• **YOUR OBJECTIVE**: In the listing below, locate the line containing "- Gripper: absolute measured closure" and the line containing "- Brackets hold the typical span". Output both of them and every line between, exactly as written, and nothing more.

(MATERIAL TO PROCESS Opens)

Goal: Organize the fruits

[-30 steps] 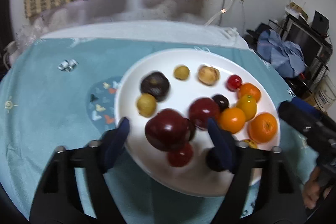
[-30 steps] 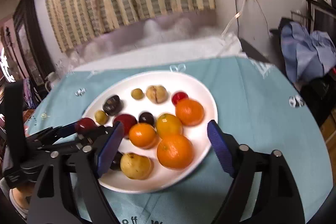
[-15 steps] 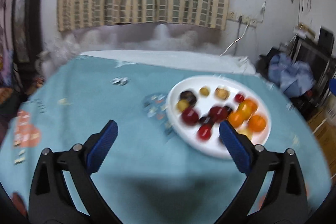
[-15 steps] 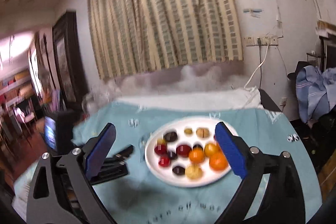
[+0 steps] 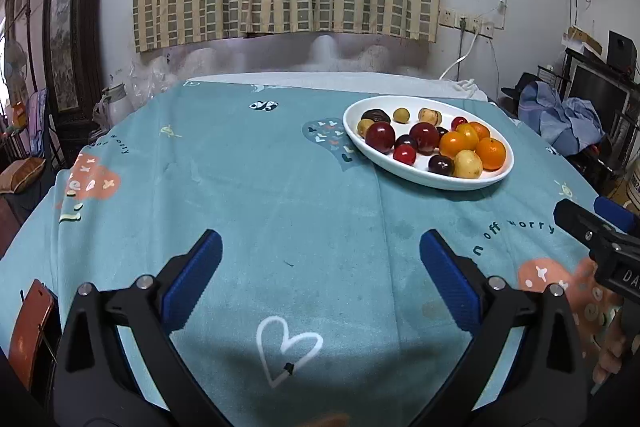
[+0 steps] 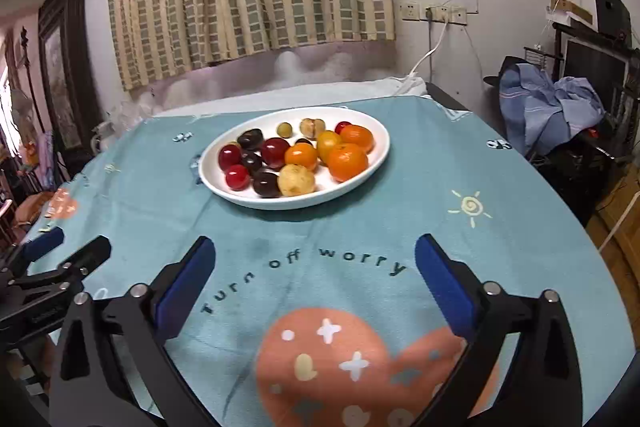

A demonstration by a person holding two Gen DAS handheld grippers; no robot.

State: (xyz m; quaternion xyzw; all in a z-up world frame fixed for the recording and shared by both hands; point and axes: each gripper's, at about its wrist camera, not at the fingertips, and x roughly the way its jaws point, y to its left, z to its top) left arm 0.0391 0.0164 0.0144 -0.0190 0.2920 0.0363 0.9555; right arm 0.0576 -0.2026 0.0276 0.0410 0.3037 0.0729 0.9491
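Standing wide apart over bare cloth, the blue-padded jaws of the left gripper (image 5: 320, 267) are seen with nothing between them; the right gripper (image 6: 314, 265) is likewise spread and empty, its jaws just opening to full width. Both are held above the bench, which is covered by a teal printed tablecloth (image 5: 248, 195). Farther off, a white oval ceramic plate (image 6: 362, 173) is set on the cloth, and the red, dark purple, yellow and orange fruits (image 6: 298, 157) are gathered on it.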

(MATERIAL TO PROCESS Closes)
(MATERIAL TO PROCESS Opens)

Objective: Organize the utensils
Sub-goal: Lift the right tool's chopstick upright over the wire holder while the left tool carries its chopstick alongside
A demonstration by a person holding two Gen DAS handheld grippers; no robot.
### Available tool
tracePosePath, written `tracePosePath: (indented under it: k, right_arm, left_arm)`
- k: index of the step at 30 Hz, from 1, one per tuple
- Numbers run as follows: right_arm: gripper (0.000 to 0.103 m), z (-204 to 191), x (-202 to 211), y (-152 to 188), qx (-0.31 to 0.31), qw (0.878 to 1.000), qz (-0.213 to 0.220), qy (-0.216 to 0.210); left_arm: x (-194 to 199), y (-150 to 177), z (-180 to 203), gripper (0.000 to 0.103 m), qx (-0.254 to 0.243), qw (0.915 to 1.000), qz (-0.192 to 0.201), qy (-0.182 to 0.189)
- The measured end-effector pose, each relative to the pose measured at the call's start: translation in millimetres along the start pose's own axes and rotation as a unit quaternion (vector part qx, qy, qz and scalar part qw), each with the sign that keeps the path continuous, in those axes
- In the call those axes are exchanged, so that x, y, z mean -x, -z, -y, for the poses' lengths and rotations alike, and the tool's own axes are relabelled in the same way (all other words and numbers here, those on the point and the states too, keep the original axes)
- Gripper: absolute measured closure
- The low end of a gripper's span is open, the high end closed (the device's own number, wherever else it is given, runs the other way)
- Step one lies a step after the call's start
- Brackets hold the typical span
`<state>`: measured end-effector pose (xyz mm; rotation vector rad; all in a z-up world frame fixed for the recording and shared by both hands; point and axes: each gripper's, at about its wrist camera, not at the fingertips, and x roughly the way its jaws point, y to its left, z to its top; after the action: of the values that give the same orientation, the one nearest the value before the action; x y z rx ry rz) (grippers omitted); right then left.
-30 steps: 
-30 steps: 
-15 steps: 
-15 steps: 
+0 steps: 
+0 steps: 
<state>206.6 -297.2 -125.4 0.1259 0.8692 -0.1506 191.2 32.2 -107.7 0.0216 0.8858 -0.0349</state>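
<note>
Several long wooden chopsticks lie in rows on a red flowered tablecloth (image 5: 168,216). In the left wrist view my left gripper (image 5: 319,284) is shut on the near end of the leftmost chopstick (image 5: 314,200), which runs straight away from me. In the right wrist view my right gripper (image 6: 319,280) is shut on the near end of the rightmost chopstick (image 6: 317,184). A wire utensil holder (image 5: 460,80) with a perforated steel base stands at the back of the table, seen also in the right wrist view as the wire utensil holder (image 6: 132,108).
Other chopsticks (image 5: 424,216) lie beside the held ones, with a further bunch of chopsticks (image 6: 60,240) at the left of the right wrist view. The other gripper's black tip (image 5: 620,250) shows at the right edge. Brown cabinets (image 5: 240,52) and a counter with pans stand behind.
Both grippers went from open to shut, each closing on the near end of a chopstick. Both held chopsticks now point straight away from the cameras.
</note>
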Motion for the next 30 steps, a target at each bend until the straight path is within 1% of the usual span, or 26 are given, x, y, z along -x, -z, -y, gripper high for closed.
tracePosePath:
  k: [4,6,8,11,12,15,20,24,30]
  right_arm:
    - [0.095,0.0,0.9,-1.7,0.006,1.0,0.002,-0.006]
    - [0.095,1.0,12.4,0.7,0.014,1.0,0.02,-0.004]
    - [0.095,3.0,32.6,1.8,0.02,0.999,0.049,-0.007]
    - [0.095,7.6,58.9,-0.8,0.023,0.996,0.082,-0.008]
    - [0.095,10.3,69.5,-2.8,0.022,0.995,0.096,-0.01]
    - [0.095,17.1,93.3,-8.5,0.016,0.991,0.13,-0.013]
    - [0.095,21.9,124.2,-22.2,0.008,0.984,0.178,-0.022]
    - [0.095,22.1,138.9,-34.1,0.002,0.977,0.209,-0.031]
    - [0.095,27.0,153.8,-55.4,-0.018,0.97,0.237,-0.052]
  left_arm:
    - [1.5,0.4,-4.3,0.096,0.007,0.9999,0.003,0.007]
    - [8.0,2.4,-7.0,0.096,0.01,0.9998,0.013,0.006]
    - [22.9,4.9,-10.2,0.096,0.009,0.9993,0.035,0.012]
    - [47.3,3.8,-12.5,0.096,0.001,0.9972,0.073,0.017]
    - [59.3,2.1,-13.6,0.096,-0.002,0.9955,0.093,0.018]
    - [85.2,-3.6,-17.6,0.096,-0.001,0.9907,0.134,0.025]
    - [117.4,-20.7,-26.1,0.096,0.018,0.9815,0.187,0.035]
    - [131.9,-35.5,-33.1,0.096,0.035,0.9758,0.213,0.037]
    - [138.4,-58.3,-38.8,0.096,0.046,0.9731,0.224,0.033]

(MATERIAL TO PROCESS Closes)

• **OUTPUT FOR THIS TASK**:
- Gripper: absolute measured closure
- The low end of a gripper's span is open, the high end closed (the device's own number, wherever else it is given, runs the other way)
- Step one lies a step after the call's start
- Brackets hold the typical span

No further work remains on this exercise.